Your answer should be the lines below from the one holding "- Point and" through the one holding "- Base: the", copied exactly and with nothing else.

====

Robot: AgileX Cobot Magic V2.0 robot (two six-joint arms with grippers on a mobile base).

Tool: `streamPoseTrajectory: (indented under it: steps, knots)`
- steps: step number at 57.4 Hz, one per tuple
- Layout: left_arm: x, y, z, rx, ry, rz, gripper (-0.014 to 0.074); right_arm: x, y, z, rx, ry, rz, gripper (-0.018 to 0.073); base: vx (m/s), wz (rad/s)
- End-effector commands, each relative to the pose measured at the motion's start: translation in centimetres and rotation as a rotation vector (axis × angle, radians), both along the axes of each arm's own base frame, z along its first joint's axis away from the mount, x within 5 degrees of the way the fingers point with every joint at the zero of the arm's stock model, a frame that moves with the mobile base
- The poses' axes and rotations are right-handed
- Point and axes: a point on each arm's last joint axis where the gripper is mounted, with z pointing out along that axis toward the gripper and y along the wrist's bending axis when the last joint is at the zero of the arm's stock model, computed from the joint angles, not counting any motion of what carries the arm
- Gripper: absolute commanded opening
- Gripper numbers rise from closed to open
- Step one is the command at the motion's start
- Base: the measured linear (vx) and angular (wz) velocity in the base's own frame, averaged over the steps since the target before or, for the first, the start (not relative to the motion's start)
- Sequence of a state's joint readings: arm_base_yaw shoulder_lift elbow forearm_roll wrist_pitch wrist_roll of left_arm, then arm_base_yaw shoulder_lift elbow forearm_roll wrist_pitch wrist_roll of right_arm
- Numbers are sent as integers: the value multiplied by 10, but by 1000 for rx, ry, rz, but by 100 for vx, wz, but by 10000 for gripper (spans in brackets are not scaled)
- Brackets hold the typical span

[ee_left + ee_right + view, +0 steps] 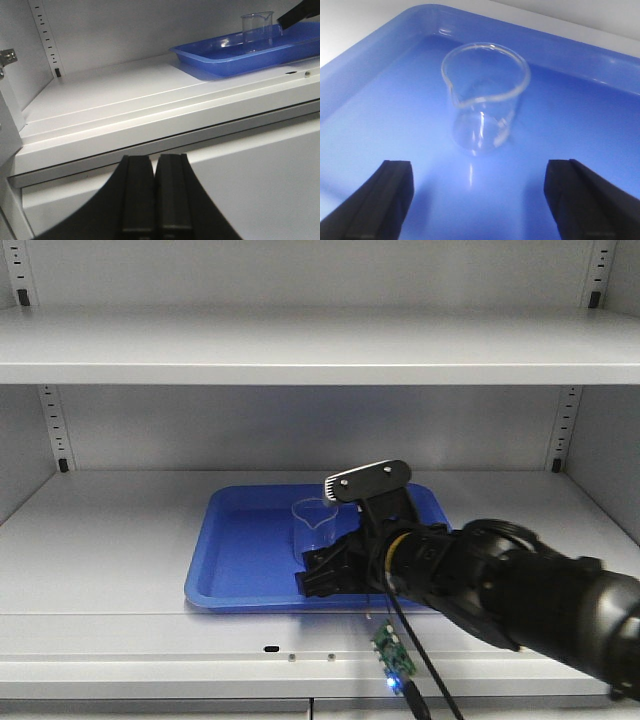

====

» **Task answer**
- Point and axes: a point on each arm's last joint axis where the gripper is mounted, with z pointing out along that axis toward the gripper and y along the wrist's bending axis when the last joint is at the zero of the arm's stock model, computed from the joint angles, not counting any motion of what carries the arm
- Gripper: absolute commanded opening
- Gripper numbers rise from closed to open
- Step one is the command at the motion's start
- Base: the measured linear (vx) and angular (wz) velocity in the base's own frame, averaged over the steps since the target before or, for the first, the start (not relative to the motion's start)

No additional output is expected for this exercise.